| Dataset excerpts |
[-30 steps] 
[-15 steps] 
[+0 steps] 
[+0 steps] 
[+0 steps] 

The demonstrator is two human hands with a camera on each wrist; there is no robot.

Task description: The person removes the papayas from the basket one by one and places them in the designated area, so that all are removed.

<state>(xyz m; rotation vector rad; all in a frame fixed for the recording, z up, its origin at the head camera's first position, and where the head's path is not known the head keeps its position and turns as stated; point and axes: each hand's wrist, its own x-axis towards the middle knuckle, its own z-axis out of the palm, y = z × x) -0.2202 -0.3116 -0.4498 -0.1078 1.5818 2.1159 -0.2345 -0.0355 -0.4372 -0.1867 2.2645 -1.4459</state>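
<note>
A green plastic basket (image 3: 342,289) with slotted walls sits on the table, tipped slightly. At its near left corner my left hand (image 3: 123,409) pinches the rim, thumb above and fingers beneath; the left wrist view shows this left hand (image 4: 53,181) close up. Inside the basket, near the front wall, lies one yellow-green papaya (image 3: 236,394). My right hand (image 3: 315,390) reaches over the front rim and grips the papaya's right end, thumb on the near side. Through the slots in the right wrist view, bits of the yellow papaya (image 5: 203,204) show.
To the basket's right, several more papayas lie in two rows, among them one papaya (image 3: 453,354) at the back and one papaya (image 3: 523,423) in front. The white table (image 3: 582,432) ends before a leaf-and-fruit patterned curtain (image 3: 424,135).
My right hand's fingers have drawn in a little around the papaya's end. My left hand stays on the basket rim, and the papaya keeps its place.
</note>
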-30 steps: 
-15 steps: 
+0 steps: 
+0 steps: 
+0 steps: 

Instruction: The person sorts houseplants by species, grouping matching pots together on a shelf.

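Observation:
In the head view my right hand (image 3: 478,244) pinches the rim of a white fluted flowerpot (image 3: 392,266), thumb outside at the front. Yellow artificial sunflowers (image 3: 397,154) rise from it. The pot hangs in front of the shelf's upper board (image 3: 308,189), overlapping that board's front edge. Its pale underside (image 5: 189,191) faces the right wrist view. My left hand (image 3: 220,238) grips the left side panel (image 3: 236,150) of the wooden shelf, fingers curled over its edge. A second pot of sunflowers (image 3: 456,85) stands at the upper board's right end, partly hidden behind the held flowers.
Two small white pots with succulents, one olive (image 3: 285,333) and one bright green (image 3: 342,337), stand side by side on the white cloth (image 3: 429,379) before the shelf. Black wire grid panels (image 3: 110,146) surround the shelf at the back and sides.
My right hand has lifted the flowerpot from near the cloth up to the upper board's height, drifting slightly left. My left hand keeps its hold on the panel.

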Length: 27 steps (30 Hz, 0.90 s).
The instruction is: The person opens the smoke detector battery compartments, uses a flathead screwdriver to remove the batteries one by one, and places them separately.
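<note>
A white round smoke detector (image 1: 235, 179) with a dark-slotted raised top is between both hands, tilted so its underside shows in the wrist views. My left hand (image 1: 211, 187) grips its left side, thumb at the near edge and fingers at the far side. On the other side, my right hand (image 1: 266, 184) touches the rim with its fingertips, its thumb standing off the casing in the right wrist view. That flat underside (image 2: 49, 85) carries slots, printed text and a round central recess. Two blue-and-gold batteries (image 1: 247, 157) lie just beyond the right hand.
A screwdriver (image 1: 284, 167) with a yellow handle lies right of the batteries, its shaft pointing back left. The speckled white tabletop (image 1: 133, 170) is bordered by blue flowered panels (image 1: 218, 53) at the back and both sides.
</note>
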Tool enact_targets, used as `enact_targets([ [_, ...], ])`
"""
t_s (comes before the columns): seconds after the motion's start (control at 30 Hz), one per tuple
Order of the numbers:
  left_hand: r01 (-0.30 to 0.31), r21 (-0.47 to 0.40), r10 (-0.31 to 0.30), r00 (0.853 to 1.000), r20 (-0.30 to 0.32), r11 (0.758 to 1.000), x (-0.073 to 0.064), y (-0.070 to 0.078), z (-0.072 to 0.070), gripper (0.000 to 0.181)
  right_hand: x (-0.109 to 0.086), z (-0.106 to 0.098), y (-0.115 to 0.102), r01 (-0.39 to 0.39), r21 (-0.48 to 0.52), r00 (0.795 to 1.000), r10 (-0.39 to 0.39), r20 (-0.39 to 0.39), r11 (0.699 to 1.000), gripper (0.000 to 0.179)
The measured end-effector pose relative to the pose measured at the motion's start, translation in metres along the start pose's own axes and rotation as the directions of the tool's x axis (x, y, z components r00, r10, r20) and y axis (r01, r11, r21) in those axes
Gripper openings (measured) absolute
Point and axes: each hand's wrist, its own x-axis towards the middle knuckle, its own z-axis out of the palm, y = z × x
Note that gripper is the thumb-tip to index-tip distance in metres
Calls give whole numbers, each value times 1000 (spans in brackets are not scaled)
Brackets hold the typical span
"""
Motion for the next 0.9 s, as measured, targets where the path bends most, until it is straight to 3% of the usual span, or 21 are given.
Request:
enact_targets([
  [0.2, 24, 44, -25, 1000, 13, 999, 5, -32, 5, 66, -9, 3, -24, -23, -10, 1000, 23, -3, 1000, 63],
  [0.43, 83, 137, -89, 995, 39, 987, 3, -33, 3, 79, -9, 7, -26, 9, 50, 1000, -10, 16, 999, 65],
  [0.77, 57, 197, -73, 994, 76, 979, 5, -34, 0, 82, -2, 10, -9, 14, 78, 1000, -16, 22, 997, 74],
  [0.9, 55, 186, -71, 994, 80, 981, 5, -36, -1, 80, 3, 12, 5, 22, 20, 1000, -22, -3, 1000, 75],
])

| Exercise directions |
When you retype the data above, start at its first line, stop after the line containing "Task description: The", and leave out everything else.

| Task response |
[-30 steps] 
[-15 steps] 
[+0 steps] 
[+0 steps] 
[+0 steps] 

The demonstrator is two human hands with a camera on each wrist; there is no robot.

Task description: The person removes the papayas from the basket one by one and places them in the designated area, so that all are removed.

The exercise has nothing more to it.